■ Task prompt ■
Please quote exactly the opening lines of the data, from the first line to the one where "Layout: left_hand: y" appears.

■ Given data ■

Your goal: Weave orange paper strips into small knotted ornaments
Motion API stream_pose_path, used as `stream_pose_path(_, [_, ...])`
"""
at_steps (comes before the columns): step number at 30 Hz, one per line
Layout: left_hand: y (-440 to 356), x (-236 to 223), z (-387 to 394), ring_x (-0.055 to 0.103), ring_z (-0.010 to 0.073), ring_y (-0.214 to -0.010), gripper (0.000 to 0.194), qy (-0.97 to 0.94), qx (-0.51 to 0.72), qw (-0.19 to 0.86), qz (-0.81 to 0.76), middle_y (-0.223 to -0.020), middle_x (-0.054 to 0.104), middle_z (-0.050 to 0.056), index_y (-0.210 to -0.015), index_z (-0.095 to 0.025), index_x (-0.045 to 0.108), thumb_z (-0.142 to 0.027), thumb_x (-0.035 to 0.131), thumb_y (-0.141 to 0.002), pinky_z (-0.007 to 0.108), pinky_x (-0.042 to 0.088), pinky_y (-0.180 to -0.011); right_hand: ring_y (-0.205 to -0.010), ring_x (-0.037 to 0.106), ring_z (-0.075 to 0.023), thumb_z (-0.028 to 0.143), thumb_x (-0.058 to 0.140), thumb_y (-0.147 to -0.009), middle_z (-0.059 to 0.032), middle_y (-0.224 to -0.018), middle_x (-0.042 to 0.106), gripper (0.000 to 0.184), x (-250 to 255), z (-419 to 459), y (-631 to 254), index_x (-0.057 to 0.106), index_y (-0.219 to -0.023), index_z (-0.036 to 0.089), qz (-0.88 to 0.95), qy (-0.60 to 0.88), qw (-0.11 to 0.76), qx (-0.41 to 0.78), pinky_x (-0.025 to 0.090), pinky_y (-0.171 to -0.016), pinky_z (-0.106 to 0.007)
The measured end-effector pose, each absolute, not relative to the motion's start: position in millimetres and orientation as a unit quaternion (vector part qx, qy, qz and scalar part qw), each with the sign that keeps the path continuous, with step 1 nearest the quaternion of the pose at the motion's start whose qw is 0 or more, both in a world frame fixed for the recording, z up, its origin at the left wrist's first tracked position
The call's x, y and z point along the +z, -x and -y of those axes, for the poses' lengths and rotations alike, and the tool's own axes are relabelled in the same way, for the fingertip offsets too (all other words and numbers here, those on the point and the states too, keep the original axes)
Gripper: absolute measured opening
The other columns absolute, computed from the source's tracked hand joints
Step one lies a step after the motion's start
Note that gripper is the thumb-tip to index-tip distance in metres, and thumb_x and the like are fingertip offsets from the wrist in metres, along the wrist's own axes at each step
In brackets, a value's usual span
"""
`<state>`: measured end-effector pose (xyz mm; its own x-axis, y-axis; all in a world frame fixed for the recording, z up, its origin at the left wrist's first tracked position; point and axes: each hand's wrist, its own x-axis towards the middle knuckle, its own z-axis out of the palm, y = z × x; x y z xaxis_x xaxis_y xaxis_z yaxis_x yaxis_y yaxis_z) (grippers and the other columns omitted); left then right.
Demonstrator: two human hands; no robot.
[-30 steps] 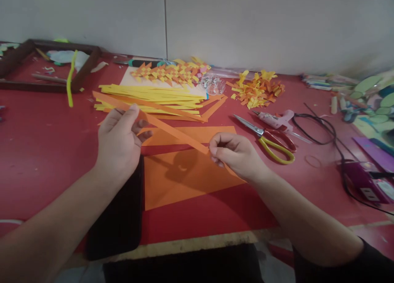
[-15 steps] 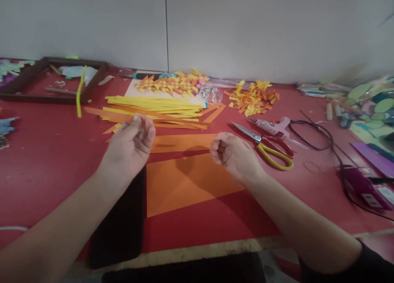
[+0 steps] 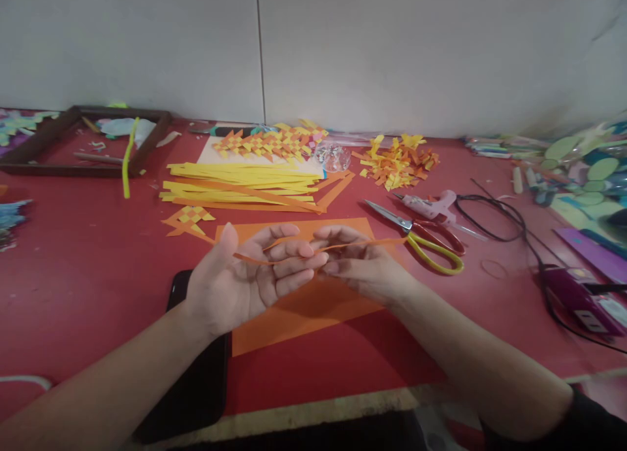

■ Your solution ■
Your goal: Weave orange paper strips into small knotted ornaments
Motion API stream_pose_path, used as `stream_pose_path(_, [_, ...])`
"""
at_steps (comes before the columns): step number at 30 Hz, one per line
Layout: left_hand: y (-440 to 356), x (-236 to 223), z (-387 to 394), ring_x (-0.055 to 0.103), ring_z (-0.010 to 0.073), ring_y (-0.214 to -0.010), gripper (0.000 to 0.194), qy (-0.97 to 0.94), qx (-0.51 to 0.72), qw (-0.19 to 0.86), qz (-0.81 to 0.76), middle_y (-0.223 to -0.020), middle_x (-0.054 to 0.104), middle_z (-0.050 to 0.056), index_y (-0.210 to -0.015), index_z (-0.095 to 0.025), index_x (-0.045 to 0.108), thumb_z (-0.142 to 0.027), thumb_x (-0.035 to 0.131), thumb_y (-0.141 to 0.002), pinky_z (-0.007 to 0.108), pinky_x (-0.042 to 0.088), pinky_y (-0.180 to -0.011); right_hand: ring_y (-0.205 to -0.010), ring_x (-0.037 to 0.106), ring_z (-0.075 to 0.023), thumb_z (-0.028 to 0.143), thumb_x (-0.058 to 0.140), thumb_y (-0.147 to -0.009), middle_z (-0.059 to 0.032), middle_y (-0.224 to -0.018), middle_x (-0.042 to 0.106), gripper (0.000 to 0.184), x (-250 to 255), z (-419 to 459), y (-631 to 254), index_x (-0.057 to 0.106), index_y (-0.219 to -0.023), index_z (-0.036 to 0.089), qz (-0.88 to 0.95), qy (-0.60 to 0.88), qw (-0.11 to 0.76), qx (-0.41 to 0.78), pinky_x (-0.025 to 0.090), pinky_y (-0.171 to -0.016), pinky_z (-0.106 to 0.007)

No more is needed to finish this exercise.